Task statement
Within the data beneath, some lines may hold the word "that". Give the number of those lines and nothing else.

Recorded data START

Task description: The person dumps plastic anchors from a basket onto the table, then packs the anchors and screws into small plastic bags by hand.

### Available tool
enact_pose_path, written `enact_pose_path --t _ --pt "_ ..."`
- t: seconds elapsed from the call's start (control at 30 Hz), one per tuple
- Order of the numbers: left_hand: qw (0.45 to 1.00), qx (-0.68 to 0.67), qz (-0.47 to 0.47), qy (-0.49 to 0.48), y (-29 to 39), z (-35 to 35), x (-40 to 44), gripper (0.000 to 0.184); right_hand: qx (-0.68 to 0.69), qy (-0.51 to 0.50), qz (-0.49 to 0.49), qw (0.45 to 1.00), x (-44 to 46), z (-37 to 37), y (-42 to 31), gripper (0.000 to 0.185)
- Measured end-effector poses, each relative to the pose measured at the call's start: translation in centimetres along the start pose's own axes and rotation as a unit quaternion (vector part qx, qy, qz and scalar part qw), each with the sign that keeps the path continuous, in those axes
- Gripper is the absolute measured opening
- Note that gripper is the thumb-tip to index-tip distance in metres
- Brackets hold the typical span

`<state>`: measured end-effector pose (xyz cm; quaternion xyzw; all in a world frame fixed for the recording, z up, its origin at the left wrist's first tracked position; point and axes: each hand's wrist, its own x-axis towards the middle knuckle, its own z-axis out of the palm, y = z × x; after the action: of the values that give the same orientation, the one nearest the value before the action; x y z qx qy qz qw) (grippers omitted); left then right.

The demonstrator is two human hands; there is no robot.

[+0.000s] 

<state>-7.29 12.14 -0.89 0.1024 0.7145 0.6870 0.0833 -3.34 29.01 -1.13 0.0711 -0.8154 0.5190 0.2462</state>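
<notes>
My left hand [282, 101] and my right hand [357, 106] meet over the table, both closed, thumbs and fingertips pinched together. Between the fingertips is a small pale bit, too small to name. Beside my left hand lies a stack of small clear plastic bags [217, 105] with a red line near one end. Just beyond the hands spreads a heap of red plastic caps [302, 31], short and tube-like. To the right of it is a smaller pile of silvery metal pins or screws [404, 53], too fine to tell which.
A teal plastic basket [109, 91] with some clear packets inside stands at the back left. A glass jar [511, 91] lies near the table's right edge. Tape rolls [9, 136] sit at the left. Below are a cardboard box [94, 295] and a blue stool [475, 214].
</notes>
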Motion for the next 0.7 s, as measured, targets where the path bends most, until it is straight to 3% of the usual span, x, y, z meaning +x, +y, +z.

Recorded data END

Result of this task
3